• [Aim of the exercise]:
Take the line that contains "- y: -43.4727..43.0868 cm" and each line after it to the end of the material below, and return them exactly, minus the pictures.

• [Information shown]:

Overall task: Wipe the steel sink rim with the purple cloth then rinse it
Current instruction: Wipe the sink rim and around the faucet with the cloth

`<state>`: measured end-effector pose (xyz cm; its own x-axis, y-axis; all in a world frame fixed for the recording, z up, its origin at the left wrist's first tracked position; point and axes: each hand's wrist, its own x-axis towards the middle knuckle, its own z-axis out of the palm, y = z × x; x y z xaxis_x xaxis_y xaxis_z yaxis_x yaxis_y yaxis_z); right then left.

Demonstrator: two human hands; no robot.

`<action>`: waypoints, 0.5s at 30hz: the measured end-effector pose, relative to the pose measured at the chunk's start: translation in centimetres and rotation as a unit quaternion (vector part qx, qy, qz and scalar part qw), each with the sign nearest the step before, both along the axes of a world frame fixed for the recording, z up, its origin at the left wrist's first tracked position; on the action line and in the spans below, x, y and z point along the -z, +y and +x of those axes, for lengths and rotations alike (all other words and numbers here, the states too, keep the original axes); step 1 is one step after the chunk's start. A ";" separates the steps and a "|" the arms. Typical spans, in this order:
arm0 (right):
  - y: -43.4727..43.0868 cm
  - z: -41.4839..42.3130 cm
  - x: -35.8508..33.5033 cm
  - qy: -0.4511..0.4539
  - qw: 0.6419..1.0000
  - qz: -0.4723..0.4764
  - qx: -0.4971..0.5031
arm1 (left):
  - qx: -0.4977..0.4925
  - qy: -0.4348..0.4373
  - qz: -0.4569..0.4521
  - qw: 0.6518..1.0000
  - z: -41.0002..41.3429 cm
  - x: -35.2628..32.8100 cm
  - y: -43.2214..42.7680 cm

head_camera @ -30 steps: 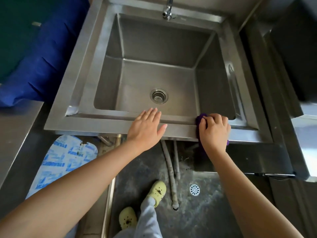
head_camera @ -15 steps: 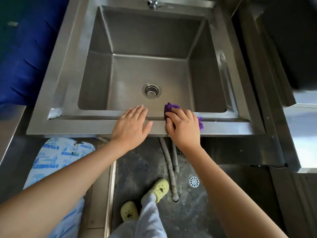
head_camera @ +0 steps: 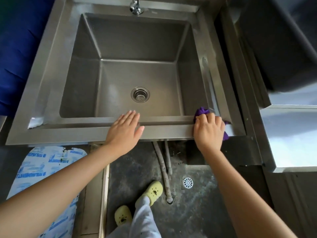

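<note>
Our right hand (head_camera: 208,130) is closed over the purple cloth (head_camera: 202,111), pressing it onto the near edge of the sink rim (head_camera: 72,133); cloth bunches out beyond the fingertips and past the outer side of the palm. Our left hand (head_camera: 124,130) lies flat and open on the same edge, well apart from the grip. The cloth looks soft, light and floppy, so we judge a bunched fistful, pressed under the palm, holds best. The tap (head_camera: 135,8) waits across the basin.

Left hand (head_camera: 123,130) flat, fingers spread; right hand (head_camera: 209,130) clenched.
</note>
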<state>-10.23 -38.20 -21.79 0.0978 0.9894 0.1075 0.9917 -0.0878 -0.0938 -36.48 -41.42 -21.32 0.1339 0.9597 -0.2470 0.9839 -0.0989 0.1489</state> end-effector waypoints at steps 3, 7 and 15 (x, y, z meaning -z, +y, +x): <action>-1.0 -2.8 -0.1 0.019 1.000 -0.001 0.007 | 0.040 -0.048 -0.002 0.998 5.1 0.0 1.3; -1.6 -2.4 0.4 0.031 0.995 0.017 -0.090 | 0.056 -0.052 0.010 0.997 10.3 0.0 2.7; 0.6 5.1 -0.1 0.007 0.998 -0.027 -0.063 | 0.075 -0.031 -0.016 0.997 10.2 0.4 2.7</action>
<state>-5.14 -37.60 -21.69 -0.0274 0.9982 0.0535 0.9938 0.0330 -0.1064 -26.32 -38.71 -21.71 0.2912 0.9197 -0.2634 0.9472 -0.2386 0.2140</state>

• [Solution to this problem]:
  - y: -43.4727..43.0868 cm
  - z: -41.4839..42.3130 cm
  - x: -35.8508..33.5033 cm
  - qy: -0.4511..0.4539
  - qw: 0.6419..1.0000
  - qz: -0.4723..0.4764
  - qx: -0.4971..0.5031
arm1 (left):
  - qx: -0.4977..0.4925
  - qy: -0.4348..0.4373
  - qz: -0.4569..0.4521
  - qw: 0.6518..1.0000
  - z: -41.0002..41.3429 cm
  - x: -35.2628..32.8100 cm
  - y: -43.2214..42.7680 cm

head_camera @ -30 steps: 
head_camera @ -15 steps: 
head_camera @ +0 steps: 

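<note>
Our right hand (head_camera: 208,130) is closed over the purple cloth (head_camera: 202,111), pressing it onto the near edge of the sink rim (head_camera: 72,133); cloth bunches out beyond the fingertips and past the outer side of the palm. Our left hand (head_camera: 124,130) lies flat and open on the same edge, well apart from the grip. The cloth looks soft, light and floppy, so we judge a bunched fistful, pressed under the palm, holds best. The tap (head_camera: 135,8) waits across the basin.

Left hand (head_camera: 123,130) flat, fingers spread; right hand (head_camera: 209,130) clenched.
</note>
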<state>-10.23 -38.20 -21.79 0.0978 0.9894 0.1075 0.9917 -0.0878 -0.0938 -36.48 -41.42 -21.32 0.1339 0.9597 -0.2470 0.9839 -0.0989 0.1489</state> end-effector waypoints at steps 3, 7 and 15 (x, y, z meaning -z, +y, +x): <action>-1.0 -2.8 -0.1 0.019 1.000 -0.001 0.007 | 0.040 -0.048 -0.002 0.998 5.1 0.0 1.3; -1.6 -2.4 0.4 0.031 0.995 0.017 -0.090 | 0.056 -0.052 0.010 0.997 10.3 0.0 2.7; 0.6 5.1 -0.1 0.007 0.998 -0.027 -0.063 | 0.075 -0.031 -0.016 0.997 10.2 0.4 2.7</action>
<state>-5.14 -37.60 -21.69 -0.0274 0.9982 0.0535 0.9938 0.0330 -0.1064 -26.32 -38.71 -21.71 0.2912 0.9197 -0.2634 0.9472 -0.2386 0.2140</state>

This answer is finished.